> [Your task]: With the images removed, repeat the data below exactly.

> [Stored data]:
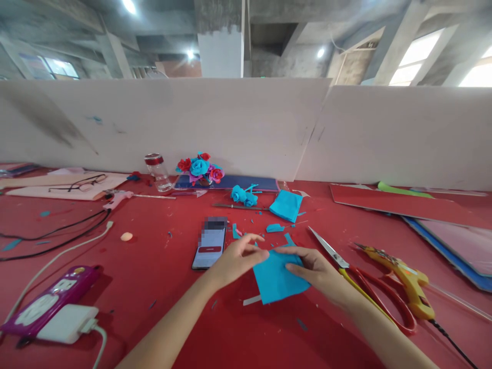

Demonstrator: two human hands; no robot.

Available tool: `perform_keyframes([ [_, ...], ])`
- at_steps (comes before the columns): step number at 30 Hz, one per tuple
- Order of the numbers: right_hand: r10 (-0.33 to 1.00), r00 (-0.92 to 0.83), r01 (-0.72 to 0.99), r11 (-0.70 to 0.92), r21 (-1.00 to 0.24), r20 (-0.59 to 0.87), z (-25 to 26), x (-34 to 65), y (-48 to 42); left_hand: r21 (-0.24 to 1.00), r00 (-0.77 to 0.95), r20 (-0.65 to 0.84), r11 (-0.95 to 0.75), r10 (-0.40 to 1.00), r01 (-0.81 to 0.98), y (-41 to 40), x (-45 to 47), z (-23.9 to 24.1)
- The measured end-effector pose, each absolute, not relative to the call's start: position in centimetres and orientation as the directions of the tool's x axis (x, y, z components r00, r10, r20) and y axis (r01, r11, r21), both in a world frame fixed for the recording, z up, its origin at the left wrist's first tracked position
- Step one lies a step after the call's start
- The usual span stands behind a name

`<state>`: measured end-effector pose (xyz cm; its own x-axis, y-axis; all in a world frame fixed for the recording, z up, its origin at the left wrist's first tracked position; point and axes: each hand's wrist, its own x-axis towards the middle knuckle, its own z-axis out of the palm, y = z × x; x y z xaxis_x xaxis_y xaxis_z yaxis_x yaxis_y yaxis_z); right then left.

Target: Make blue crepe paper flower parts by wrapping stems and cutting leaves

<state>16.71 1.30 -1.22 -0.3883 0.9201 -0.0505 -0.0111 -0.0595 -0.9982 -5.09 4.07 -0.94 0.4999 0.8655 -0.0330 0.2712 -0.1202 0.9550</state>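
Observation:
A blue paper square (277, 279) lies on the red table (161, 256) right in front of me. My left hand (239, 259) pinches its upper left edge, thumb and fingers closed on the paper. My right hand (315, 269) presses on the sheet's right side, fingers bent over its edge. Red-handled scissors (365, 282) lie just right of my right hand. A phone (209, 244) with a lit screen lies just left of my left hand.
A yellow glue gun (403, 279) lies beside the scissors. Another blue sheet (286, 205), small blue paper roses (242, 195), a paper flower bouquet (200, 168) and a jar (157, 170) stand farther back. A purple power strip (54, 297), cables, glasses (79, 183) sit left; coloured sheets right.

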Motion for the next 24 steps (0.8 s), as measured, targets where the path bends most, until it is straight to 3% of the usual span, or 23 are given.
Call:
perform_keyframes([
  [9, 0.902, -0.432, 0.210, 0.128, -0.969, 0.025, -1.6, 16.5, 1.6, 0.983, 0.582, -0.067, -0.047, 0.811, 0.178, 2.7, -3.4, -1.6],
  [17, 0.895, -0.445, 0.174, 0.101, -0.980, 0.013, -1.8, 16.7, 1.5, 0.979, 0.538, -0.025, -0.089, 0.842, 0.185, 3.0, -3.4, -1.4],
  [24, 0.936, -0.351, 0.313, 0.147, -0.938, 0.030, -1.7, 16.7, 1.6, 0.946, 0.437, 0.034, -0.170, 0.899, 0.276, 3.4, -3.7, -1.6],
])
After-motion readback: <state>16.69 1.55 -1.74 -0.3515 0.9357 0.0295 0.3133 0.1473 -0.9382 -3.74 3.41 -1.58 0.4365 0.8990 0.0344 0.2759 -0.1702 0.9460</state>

> [Response to this exercise]:
Demonstrator: two human hands; no robot.

Available tool: `perform_keyframes([ [_, ...], ])`
- at_steps (comes before the columns): step number at 30 Hz, one per tuple
- Order of the numbers: right_hand: r10 (-0.33 to 1.00), r00 (-0.92 to 0.83), r01 (-0.72 to 0.99), r11 (-0.70 to 0.92), r21 (-1.00 to 0.24), r20 (-0.59 to 0.87), z (-25 to 26), x (-34 to 65), y (-48 to 42); left_hand: r21 (-0.24 to 1.00), r00 (-0.77 to 0.95), r20 (-0.65 to 0.84), r11 (-0.95 to 0.75), r10 (-0.40 to 1.00), r01 (-0.81 to 0.98), y (-41 to 40), x (-45 to 47), z (-23.9 to 24.1)
- The measured end-effector pose, each absolute, not relative to the call's start: position in centimetres and orientation as the directions of the tool's x axis (x, y, z components r00, r10, r20) and y axis (r01, r11, r21), both in a world frame fixed for the recording, z up, its origin at the left wrist's first tracked position
- Step one lies a step after the call's start
- The usual span stands behind a name

`<state>`: measured end-effector pose (xyz cm; its own x-axis, y-axis; all in a world frame fixed for the recording, z up, its origin at the left wrist's first tracked position; point and axes: each hand's wrist, its own x-axis towards the middle knuckle, its own z-axis out of the palm, y = z × x; x y z xaxis_x xaxis_y xaxis_z yaxis_x yaxis_y yaxis_z); right then left.

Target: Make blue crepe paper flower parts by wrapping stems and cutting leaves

<state>16.71 1.30 -1.22 -0.3883 0.9201 -0.0505 -0.0111 -0.0595 -0.9982 -5.09 4.07 -0.94 0.4999 0.8655 -0.0330 0.2712 -0.1202 0.9550</state>
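Observation:
A blue paper square (277, 279) lies on the red table (161, 256) right in front of me. My left hand (239, 259) pinches its upper left edge, thumb and fingers closed on the paper. My right hand (315, 269) presses on the sheet's right side, fingers bent over its edge. Red-handled scissors (365, 282) lie just right of my right hand. A phone (209, 244) with a lit screen lies just left of my left hand.
A yellow glue gun (403, 279) lies beside the scissors. Another blue sheet (286, 205), small blue paper roses (242, 195), a paper flower bouquet (200, 168) and a jar (157, 170) stand farther back. A purple power strip (54, 297), cables, glasses (79, 183) sit left; coloured sheets right.
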
Motion for the next 24 steps (0.8 s), as measured, targets where the path bends most, until it is straight to 3% of the usual span, or 23 are given.
Call:
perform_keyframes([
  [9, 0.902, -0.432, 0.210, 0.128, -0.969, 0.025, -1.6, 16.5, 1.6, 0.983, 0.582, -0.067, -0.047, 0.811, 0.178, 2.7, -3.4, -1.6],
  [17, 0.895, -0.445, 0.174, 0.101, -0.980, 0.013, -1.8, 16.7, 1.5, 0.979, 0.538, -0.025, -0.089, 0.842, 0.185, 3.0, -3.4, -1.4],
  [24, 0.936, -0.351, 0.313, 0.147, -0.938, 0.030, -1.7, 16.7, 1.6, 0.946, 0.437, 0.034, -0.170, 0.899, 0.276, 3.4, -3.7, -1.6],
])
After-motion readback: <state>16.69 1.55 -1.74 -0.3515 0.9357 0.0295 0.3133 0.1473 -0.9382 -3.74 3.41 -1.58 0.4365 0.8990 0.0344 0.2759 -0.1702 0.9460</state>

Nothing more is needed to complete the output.